SPACE Digest                                      Volume 7 : Issue 368

Today's Topics:
		 Midwest Space Development Conference
			    Speaker Needed
	    Re: Tesla-effect weapons sabotage US launches?
	  Re: Tesla-effect weapons sabotage on U.S. Launches
			  Re: Japanese space
	  Re: Tesla-effect weapons sabotage on U.S. Launches
		  Re: SDI funding of space research
	      Tesla-effect weapons sabotage US launches?
		  Re: SDI funding of space research
		   Re: BMD and Announcing Launches
		 Re: Space Digest more international
----------------------------------------------------------------------

Date: 24 Sep 1987 18:26-EDT 
From: Dale.Amon@cs.cmu.edu
Subject: Midwest Space Development Conference

	Midwest Space Development Conference
	Oct 16-19, 1987
	Holiday Inn Northwest, Worthington

	Conference rate $57/night single or double, mention MSDC to get
	special rate 885-3334 (I don't have the area code)

	Registration $30	at door $40
	Friday dinner	$12
	Saturday lunch $8
	Saturday Night Banquet $20
	Sunday Lunch $8
	Space Activist Workshop $20
	Model Rocket Workshop $10

Check payable MSDC, mail to

Midwest Space Development Conference
PO Box 261151
Columbus, OH 43226

Info Jim Woods 216-282-6329

Program includes Bonnie Dunbar (Astronaut), Gordon Woodcock (Boeing
Huntsville)

------------------------------

Date: 22 Sep 87 16:17:38 GMT
From: ihnp4!occrsh!uokmax!rob@ucbvax.berkeley.edu  (Robert K. Shull)
Subject: Speaker Needed

	What is your "Vision of the Universe"? In 1987, nearly 2100
students from across Oklahoma answered this question through their art
as they participated in "Visions of the Universe" student art contest.
Sponsored annually by the Kirkpatrick Planetarium in Oklahoma City, the
contest is open to all Oklahoma students in grades K-12. Themes for the
contest range across all areas of astronomy, science fiction, and
fantasy.
	Each year the planetarium holds a reception for the finalists
and winners.

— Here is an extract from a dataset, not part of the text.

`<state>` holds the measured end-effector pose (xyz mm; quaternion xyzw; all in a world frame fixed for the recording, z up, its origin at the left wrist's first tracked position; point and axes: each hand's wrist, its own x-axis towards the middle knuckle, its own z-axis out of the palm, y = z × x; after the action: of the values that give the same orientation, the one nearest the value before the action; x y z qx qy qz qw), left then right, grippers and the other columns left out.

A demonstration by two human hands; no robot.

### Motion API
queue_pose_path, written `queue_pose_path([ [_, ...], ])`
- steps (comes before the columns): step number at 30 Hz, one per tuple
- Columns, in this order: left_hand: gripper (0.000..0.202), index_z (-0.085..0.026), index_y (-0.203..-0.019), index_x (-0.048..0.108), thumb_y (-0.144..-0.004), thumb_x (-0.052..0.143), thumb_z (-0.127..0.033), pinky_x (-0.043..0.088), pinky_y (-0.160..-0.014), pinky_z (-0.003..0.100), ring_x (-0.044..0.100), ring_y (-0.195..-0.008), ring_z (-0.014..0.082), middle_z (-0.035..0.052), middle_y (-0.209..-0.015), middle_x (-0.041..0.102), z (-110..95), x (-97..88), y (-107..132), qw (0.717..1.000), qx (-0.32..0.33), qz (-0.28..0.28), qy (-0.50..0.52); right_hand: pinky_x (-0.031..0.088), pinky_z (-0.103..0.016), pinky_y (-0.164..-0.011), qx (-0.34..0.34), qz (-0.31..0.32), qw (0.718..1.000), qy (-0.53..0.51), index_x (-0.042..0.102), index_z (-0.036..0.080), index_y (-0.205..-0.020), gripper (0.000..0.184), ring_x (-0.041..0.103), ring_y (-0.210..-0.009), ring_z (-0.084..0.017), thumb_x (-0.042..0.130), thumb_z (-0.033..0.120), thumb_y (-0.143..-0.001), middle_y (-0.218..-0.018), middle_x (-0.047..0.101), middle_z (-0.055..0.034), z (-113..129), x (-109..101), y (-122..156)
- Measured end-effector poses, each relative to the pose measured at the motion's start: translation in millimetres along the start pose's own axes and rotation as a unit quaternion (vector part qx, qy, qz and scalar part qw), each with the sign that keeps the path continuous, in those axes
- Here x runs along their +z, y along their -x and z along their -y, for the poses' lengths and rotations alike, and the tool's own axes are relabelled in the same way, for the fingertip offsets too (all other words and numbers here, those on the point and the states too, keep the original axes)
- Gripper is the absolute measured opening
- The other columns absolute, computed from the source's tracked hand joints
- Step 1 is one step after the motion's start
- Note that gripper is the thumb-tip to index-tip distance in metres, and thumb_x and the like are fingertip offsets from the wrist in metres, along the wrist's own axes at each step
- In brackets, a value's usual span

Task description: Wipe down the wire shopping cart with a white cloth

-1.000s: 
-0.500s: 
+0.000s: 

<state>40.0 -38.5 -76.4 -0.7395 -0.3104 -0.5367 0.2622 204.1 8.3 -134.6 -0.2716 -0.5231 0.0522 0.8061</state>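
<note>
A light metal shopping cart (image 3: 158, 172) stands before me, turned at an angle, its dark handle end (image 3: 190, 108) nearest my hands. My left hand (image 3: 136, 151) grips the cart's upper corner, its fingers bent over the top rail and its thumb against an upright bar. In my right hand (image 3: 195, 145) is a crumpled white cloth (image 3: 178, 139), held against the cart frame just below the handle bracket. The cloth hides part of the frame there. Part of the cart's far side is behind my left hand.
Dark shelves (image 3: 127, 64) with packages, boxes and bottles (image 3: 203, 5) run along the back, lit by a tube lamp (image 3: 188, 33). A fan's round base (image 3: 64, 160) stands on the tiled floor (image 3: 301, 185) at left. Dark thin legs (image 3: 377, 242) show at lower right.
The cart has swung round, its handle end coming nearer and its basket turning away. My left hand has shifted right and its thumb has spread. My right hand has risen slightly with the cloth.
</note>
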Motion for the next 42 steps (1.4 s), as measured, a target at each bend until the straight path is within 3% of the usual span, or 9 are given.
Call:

Over four hundred students and parents attended last year's
reception.  Highlights of the reception included inspiring speeches by
both C.J. Cherryh and Freda Deskin, Oklahoma "Teacher in Space"
candidate. These two individuals praised the students for their work,
and encouraged them to keep pursuing their "vision of the universe" to
make it a reality.
	This year the Kirkpatrick Planetarium needs more individuals
willing to share their "vision" with the students involved in the 1988
"Visions of the Universe" contest. The awards reception will be held on
the evening of Friday, February 26, 1988. We are expecting over 600
students and parents to attend.
	The Kirkpatrick Planetarium will be able to provide air fare and
lodging for a qualified speaker. We are looking for science fiction or
fantasy writers, artists, illustrators, members of the scientific
community, etc. We would also like to hear from individuals involved in
special effects.
	If interested please contact, before January 1, 1988:
		Kirkpatrick Planetarium
		Christina R. Reeves-Shull
		2100 N.E. 52nd
		Oklahoma City, OK  73111
		Ph. 405-424-5545
	Or, send mail to rob@uokmax

Robert K. Shull
University of Oklahoma, Engineering Computer Network
ihnp4!occrsh!uokmax!rob
CIS 73765,1254		Delphi	RKSHULL

------------------------------

Date: 23 Sep 87 17:55:14 GMT
From: steinmetz!nyfca1!brspyr1!miket@uunet.uu.net  (Mike Trout)
Subject: Re: Tesla-effect weapons sabotage US launches?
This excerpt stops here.